Trade of the Day: Asian stocks rally, yuan at highest since July; Europe flat and US futures dip.
Quote of the Day: “While the text of the US phase one deal with China has not yet been disclosed, the text of the Treasury report suggests that the US expects China’s currency policy to lean towards CNY appreciation. The Treasury press release stated: “China has made enforceable commitments to refrain from competitive devaluation, while promoting transparency and accountability.” Much of the report appeared designed to limit the scope for China and other countries to depreciate their currencies,” said Standard Chartered Bank head of forex research Steve Englander.
Stock of the day: Changsha Broad Homes rose as much as 20.2% after the industrial component company estimated its turnover had risen 150% and profits had surged 200% in 2019.
Number of the Day: 21% – the margin by which JPMorgan’s quarterly profit surged in the fourth quarter, handily beating analysts’ expectations.
Tip of the Day: “We expect lower, but still positive, total returns of around 5% from developed-market equities in 2020, driven essentially by cash returns. We have a neutral stance on global bonds and remain constructive on EM sovereign debt in local currency. We expect total returns to be in the low single digits in fixed income generally this year, except in US high yield, where returns may be negative due to widening spreads and higher default rates,” said Pictet Wealth Management in its outlook for 2020 published on Tuesday.

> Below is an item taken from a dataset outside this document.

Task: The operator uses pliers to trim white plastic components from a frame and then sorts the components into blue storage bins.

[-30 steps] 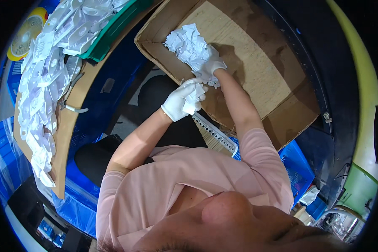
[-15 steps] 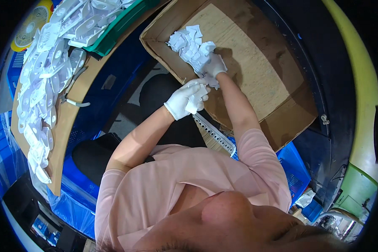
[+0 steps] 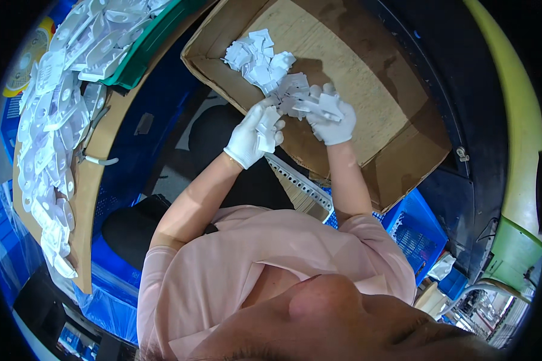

Asian markets edged higher after US Treasury department removed China’s tag of currency manipulator ahead of the trade deal and further commitments by Beijing to buy various American goods and services to reduce the trade gap between the world’s two largest economies. But they surrendered gains towards the close as investors booked profits ahead of the earnings season on Wall Street. This caution weighed on European stocks and US futures.
MSCI Asia-Pacific ex-Japan index rose 0.79%, Japan’s Nikkei 225 index climbed 0.73% and Australia’s S&P/ASX 200 benchmark was 0.85% higher. Hong Kong’s Hang Seng index edged lower on profit-taking and the yuan climbed after the US dropped the currency manipulator label from the Chinese currency. The yuan rose 12% trading as high as 6.87 to a dollar after the move, the strongest since July.
The report from the US Treasury said, “Treasury has determined that China should no longer be designated as a currency manipulator at this time” but added Switzerland to the watchlist of currency manipulators. The Swiss franc strengthened to 0.9669 francs to a dollar as markets bet the central bank would not intervene to limit the currency’s strength.
Meanwhile, China has committed to buy US$200 billion of US goods over two years, a report from the US Trade Representative office said, a report that boosted sentiment ahead of the signing of the Phase one of the US-China trade deal scheduled for Wednesday in Washington.
Even as the tone stayed firm ahead of the phase one European markets were wary with the Stoxx Europe 600 Index was up just 0.1% and S&P futures dipped 0.1%.